§ **Task details**
The answer must be a bare number: the count of lines below that contain "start".

§ **Raw data**
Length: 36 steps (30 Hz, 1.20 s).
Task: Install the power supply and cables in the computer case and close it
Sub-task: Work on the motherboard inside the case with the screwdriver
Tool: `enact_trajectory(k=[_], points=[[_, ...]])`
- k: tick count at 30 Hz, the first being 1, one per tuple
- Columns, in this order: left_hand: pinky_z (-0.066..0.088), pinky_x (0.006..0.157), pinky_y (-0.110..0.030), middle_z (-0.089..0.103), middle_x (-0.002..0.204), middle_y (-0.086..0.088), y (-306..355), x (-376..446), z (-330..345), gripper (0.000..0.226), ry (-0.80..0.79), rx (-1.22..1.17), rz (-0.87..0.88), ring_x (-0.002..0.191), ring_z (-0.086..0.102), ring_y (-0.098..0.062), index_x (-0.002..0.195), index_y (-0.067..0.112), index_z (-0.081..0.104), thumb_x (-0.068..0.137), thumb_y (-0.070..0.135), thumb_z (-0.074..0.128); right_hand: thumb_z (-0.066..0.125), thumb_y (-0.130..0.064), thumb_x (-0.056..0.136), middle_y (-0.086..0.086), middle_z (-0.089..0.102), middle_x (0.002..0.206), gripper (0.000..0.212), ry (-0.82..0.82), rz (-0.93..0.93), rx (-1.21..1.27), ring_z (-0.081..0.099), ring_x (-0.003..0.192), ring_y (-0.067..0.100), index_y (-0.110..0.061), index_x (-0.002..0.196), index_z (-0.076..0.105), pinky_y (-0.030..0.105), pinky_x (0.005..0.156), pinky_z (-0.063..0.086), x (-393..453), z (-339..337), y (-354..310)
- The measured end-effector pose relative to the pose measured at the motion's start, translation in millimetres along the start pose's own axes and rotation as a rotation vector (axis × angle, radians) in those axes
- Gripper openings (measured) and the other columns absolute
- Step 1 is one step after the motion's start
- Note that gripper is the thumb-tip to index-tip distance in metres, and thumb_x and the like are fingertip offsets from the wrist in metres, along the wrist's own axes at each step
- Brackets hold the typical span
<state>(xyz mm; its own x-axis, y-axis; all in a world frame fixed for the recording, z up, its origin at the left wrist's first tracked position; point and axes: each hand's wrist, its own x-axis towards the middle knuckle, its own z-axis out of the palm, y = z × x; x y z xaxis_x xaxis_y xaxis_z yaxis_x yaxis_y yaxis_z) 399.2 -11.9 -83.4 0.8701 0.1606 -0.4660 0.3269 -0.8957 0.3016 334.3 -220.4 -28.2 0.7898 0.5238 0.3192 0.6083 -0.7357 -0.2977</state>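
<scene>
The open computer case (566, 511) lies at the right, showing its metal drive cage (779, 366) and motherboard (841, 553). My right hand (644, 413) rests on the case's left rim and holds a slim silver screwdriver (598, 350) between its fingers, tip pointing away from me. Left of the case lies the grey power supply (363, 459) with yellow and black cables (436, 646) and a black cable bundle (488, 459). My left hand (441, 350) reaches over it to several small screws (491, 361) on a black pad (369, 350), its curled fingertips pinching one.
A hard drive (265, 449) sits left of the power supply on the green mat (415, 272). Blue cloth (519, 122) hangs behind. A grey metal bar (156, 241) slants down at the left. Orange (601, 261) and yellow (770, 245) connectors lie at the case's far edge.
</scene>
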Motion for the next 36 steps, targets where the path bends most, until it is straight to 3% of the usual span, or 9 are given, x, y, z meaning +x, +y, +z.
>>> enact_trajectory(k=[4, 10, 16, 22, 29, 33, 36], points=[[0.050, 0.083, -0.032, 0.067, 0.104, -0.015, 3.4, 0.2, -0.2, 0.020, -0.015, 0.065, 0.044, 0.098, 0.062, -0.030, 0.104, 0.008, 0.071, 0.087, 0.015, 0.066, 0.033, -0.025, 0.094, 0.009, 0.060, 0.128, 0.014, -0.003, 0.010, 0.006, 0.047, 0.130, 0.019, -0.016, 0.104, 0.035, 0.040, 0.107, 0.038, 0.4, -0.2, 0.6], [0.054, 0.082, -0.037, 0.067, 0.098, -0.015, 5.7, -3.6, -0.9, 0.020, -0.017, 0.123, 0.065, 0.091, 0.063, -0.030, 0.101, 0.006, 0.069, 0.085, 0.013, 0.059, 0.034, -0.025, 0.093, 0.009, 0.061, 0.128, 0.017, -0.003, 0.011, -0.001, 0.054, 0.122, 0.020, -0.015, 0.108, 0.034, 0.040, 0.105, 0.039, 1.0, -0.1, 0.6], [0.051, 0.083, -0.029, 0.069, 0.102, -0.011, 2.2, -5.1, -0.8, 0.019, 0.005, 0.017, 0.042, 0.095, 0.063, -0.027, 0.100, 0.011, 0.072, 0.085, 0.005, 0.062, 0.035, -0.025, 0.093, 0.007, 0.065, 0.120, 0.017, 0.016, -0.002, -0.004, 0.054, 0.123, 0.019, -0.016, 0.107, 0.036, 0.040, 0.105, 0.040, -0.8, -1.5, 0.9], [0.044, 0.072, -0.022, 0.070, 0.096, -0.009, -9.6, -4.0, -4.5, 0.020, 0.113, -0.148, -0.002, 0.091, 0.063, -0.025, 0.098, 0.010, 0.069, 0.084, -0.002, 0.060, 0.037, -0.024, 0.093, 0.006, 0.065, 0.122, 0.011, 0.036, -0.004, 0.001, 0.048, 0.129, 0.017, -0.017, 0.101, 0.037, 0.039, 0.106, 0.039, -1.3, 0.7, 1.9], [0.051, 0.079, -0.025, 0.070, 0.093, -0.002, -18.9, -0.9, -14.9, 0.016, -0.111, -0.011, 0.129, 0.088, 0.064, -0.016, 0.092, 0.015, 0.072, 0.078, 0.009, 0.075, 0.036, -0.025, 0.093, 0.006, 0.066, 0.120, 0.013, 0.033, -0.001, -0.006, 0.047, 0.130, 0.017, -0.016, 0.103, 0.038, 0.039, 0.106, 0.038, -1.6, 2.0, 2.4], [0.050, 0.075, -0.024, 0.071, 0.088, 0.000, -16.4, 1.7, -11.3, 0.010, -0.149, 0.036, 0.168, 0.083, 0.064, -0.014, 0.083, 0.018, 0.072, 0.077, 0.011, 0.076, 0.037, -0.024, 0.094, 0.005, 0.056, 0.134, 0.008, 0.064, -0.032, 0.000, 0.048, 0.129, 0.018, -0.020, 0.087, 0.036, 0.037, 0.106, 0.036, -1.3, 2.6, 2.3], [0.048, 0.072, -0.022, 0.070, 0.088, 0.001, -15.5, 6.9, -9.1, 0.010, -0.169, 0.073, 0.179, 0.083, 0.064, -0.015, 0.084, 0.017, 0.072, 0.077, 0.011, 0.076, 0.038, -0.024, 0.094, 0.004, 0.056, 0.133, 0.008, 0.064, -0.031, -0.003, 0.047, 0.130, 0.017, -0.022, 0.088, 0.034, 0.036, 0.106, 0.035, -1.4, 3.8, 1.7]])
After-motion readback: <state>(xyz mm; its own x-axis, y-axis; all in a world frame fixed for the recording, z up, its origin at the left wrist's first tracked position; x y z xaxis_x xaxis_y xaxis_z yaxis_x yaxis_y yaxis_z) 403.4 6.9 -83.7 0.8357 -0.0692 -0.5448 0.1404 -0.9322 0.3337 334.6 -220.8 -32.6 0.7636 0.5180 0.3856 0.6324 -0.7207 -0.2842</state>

§ **Response to the exercise**
2